--- YOUR OBJECTIVE ---
The listing is to be printed in full, exactly as given.
BEGIN
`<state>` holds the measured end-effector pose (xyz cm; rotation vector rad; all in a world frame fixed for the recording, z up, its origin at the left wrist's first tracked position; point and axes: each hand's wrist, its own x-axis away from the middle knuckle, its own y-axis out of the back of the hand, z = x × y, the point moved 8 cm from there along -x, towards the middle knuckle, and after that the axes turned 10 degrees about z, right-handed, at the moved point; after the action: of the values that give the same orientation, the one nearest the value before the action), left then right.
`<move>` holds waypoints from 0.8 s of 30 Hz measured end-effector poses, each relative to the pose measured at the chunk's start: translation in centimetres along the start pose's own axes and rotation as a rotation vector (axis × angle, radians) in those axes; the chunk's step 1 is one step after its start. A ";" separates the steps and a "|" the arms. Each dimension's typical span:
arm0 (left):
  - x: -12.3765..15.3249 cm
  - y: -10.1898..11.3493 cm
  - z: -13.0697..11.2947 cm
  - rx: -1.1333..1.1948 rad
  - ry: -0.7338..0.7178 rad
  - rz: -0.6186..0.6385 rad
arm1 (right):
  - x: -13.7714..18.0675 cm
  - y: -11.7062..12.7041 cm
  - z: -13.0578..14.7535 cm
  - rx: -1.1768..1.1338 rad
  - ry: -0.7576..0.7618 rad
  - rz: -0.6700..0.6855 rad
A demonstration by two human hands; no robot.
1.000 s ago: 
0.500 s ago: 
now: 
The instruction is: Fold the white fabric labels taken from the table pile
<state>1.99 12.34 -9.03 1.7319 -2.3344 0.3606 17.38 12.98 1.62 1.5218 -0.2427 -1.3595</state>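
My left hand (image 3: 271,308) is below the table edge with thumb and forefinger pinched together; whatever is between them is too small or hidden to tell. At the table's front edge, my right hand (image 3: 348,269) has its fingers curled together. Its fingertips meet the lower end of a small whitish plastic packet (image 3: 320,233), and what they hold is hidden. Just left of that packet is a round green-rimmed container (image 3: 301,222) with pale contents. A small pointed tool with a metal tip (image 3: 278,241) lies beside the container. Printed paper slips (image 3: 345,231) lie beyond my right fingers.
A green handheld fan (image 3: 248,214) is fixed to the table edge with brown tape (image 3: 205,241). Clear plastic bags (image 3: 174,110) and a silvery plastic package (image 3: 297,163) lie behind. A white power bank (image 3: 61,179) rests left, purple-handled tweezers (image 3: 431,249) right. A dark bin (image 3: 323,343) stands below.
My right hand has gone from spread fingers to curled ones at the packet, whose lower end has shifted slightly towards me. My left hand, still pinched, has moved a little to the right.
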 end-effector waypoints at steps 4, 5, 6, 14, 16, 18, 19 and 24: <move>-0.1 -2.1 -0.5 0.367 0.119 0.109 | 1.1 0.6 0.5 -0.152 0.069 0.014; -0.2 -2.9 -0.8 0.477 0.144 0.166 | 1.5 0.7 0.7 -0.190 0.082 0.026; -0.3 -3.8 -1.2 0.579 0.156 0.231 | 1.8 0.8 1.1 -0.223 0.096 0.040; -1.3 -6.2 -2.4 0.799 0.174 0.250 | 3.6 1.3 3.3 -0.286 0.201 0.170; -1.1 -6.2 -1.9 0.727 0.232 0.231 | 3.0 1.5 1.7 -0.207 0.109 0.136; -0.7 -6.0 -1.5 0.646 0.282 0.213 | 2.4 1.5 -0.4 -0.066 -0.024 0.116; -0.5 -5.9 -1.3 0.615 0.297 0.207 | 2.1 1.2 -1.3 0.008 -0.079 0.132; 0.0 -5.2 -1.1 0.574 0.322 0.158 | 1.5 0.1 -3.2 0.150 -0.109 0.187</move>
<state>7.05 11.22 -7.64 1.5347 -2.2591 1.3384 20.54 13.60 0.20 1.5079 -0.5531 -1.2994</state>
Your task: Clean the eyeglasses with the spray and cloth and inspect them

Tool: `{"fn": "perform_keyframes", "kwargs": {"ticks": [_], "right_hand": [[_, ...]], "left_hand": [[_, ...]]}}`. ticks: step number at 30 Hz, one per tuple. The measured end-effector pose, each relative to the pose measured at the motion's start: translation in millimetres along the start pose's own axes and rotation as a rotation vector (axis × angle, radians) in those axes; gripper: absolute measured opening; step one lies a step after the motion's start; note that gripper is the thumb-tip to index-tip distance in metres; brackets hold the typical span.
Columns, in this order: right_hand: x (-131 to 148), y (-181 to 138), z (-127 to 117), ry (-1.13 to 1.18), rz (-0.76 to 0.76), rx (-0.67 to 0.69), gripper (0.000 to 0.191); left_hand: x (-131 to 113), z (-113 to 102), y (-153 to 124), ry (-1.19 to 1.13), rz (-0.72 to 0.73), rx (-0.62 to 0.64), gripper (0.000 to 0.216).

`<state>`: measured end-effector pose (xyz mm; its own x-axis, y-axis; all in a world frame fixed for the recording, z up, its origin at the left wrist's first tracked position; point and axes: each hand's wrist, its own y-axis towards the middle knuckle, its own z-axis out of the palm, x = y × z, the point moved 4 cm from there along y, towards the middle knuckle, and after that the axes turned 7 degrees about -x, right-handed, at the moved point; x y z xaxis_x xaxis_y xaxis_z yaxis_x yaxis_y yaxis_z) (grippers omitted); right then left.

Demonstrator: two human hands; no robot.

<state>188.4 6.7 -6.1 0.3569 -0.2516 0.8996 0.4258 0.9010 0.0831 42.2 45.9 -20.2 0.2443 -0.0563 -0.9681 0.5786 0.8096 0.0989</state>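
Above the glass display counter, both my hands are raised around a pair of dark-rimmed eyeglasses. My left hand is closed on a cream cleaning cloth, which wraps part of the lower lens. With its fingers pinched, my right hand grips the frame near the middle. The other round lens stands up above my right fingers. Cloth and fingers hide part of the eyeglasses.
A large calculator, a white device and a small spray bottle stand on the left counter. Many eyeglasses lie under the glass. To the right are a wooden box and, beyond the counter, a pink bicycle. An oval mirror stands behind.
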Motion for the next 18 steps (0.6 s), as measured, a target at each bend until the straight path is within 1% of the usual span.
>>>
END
--- EXERCISE RESULT ---
`<state>` holds the measured end-effector pose (xyz cm; rotation vector rad; all in a world frame fixed for the recording, z up, its origin at the left wrist's first tracked position; point and axes: each hand's wrist, its own x-axis away from the middle knuckle, its own y-axis out of the back of the hand, z = x × y, the point moved 8 cm from there along -x, towards the middle knuckle, and after that the axes turned 10 degrees about z, right-handed, at the moved point; after the action: of the values that give the same orientation, the one nearest the value before the action), left then right.
`<move>` holds waypoints from 0.8 s of 30 Hz measured end-effector poses, each relative to the pose measured at the chunk's start: translation in centimetres along the start pose's own axes and rotation as a rotation vector (axis × angle, radians) in those axes; the chunk's step 1 is one step after its start. A ";" separates the steps and a "|" the arms. Each dimension's typical span:
arm0 (left):
  - x: -12.3765..15.3249 cm
  - y: -10.1898..11.3493 cm
  - z: -13.0697..11.2947 cm
  - rx: -1.1333..1.1948 rad
  - ry: -0.7338..0.7178 rad
  - rz: -0.6186..0.6385 rad
arm1 (right):
  - x: -13.7714..18.0675 cm
  - y: -11.7062..12.7041 cm
  - z: -13.0578..14.7535 cm
  - rx: -1.1768..1.1338 rad
  - ry: -0.7576..0.7618 rad
  - rz: -0.6700..0.6855 rad
A demonstration by two human hands; no robot.
1.000 s ago: 
0.500 s ago: 
now: 
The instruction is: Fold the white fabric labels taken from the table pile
<state>1.99 12.34 -9.03 1.7319 -2.3344 0.3606 17.38 12.98 1.62 1.5218 -0.2427 -1.3595</state>
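My left hand (image 3: 271,308) is below the table edge with thumb and forefinger pinched together; whatever is between them is too small or hidden to tell. At the table's front edge, my right hand (image 3: 348,269) has its fingers curled together. Its fingertips meet the lower end of a small whitish plastic packet (image 3: 320,233), and what they hold is hidden. Just left of that packet is a round green-rimmed container (image 3: 301,222) with pale contents. A small pointed tool with a metal tip (image 3: 278,241) lies beside the container. Printed paper slips (image 3: 345,231) lie beyond my right fingers.
A green handheld fan (image 3: 248,214) is fixed to the table edge with brown tape (image 3: 205,241). Clear plastic bags (image 3: 174,110) and a silvery plastic package (image 3: 297,163) lie behind. A white power bank (image 3: 61,179) rests left, purple-handled tweezers (image 3: 431,249) right. A dark bin (image 3: 323,343) stands below.
My right hand has gone from spread fingers to curled ones at the packet, whose lower end has shifted slightly towards me. My left hand, still pinched, has moved a little to the right.
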 end-effector waypoints at steps 4, 5, 6, 14, 16, 18, 19 and 24: <move>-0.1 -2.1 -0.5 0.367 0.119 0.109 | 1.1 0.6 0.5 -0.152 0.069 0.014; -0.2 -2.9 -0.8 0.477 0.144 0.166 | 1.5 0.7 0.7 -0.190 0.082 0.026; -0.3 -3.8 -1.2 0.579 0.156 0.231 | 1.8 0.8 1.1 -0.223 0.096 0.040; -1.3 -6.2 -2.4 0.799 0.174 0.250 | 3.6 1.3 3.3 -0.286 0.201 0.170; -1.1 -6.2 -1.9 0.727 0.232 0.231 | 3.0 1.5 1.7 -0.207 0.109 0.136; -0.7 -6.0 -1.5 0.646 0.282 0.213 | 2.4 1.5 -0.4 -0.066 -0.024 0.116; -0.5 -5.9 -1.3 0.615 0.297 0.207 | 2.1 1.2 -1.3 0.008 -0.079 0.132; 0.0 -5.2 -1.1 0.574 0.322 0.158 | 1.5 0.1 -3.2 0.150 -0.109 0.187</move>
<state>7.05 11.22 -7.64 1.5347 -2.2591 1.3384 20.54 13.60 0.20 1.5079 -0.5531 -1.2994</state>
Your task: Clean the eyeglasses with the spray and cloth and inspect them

Tool: `{"fn": "perform_keyframes", "kwargs": {"ticks": [_], "right_hand": [[_, ...]], "left_hand": [[_, ...]]}}`. ticks: step number at 30 Hz, one per tuple. The measured end-effector pose, each relative to the pose measured at the motion's start: translation in millimetres along the start pose's own axes and rotation as a rotation vector (axis × angle, radians) in those axes; gripper: absolute measured opening; step one lies a step after the motion's start; note that gripper is the thumb-tip to index-tip distance in metres; brackets hold the typical span.
Columns, in this order: right_hand: x (-131 to 148), y (-181 to 138), z (-127 to 117), ry (-1.13 to 1.18), rz (-0.76 to 0.76), rx (-0.67 to 0.69), gripper (0.000 to 0.191); left_hand: x (-131 to 113), z (-113 to 102), y (-153 to 124), ry (-1.19 to 1.13), rz (-0.72 to 0.73), rx (-0.62 to 0.64), gripper (0.000 to 0.216).

`<state>`: measured end-effector pose (xyz mm; its own x-axis, y-axis; all in a world frame fixed for the recording, z up, its origin at the left wrist's first tracked position; point and axes: each hand's wrist, its own y-axis towards the middle knuckle, its own z-axis out of the palm, x = y × z, the point moved 4 cm from there along y, towards the middle knuckle, and after that the axes turned 7 degrees about -x, right-handed, at the moved point; x y z xaxis_x xaxis_y xaxis_z yaxis_x yaxis_y yaxis_z) (grippers omitted); right then left.

Demonstrator: two human hands; no robot.

<state>188.4 6.7 -6.1 0.3569 -0.2516 0.8996 0.4258 0.9010 0.0831 42.2 45.9 -20.2 0.2443 -0.0563 -0.9681 0.5786 0.8096 0.0989</state>
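Above the glass display counter, both my hands are raised around a pair of dark-rimmed eyeglasses. My left hand is closed on a cream cleaning cloth, which wraps part of the lower lens. With its fingers pinched, my right hand grips the frame near the middle. The other round lens stands up above my right fingers. Cloth and fingers hide part of the eyeglasses.
A large calculator, a white device and a small spray bottle stand on the left counter. Many eyeglasses lie under the glass. To the right are a wooden box and, beyond the counter, a pink bicycle. An oval mirror stands behind.
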Motion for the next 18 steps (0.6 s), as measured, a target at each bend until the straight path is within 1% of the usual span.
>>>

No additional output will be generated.